== What the task asks ==
Go through the data line by line from the top, retyping each exactly, and end with the line that contains "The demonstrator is".
*** Begin section ***
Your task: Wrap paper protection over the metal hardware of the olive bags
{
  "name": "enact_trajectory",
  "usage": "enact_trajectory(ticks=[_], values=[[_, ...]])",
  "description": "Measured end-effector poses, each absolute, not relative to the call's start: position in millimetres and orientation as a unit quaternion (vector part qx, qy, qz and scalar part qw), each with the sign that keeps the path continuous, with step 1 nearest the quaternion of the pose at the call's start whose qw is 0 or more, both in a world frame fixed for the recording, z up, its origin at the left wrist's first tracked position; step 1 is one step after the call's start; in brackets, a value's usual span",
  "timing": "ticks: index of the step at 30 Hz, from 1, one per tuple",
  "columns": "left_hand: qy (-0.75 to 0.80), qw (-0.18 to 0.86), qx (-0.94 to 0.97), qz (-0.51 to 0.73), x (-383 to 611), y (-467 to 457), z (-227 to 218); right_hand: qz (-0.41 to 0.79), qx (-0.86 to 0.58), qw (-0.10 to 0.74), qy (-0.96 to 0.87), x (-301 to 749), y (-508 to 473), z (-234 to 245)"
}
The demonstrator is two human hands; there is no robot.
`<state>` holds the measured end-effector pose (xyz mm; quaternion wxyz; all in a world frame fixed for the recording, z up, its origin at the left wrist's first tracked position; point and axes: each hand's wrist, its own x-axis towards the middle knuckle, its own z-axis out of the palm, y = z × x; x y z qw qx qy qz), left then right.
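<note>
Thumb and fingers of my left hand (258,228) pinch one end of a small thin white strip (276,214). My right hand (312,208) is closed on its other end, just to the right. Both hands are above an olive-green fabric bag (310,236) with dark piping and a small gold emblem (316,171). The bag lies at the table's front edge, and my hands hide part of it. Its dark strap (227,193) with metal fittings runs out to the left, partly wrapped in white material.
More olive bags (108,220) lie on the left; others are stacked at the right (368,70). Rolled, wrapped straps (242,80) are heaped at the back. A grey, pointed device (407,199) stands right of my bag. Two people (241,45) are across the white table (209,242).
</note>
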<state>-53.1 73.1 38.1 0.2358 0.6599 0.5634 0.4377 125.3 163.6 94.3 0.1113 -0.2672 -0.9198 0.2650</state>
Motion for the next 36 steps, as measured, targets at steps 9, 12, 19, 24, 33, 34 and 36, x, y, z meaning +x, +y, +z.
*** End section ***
== Solution to this problem ==
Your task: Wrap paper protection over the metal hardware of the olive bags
{
  "name": "enact_trajectory",
  "usage": "enact_trajectory(ticks=[_], values=[[_, ...]])",
  "description": "Measured end-effector poses, each absolute, not relative to the call's start: position in millimetres and orientation as a unit quaternion (vector part qx, qy, qz and scalar part qw), each with the sign that keeps the path continuous, with step 1 nearest the quaternion of the pose at the call's start whose qw is 0 or more, both in a world frame fixed for the recording, z up, its origin at the left wrist's first tracked position; step 1 is one step after the call's start; in brackets, a value's usual span",
  "timing": "ticks: index of the step at 30 Hz, from 1, one per tuple",
  "columns": "left_hand: qy (-0.75 to 0.80), qw (-0.18 to 0.86), qx (-0.94 to 0.97), qz (-0.51 to 0.73), x (-383 to 611), y (-467 to 457), z (-227 to 218); right_hand: qz (-0.41 to 0.79), qx (-0.86 to 0.58), qw (-0.10 to 0.74), qy (-0.96 to 0.87), x (-301 to 749), y (-508 to 473), z (-234 to 245)"
}
The demonstrator is two human hands; there is no robot.

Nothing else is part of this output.